====== Recorded data

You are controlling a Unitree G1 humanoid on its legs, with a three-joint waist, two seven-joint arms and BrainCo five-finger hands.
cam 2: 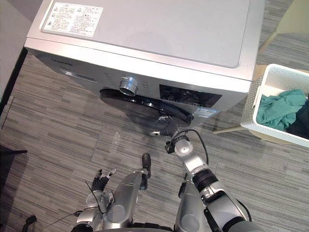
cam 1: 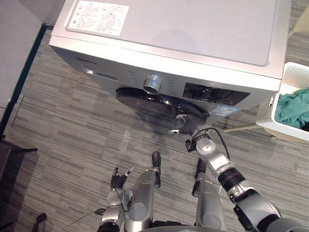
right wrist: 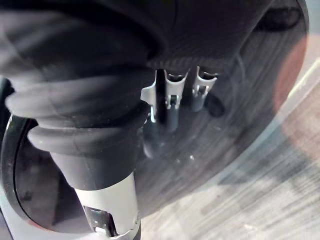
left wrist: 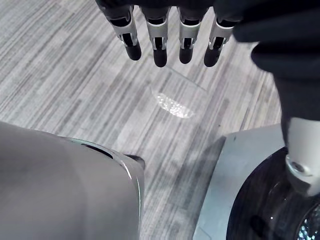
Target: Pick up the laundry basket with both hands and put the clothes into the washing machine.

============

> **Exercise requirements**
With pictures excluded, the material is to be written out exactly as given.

> **Solved problem**
You are controlling a Unitree G1 humanoid on its legs, with a three-joint waist, two seven-joint arms and BrainCo five-finger hands.
cam 2: 
cam 1: 
right wrist: 
left wrist: 
Target: Pick up the laundry basket with both hands and put the clothes into the washing machine.

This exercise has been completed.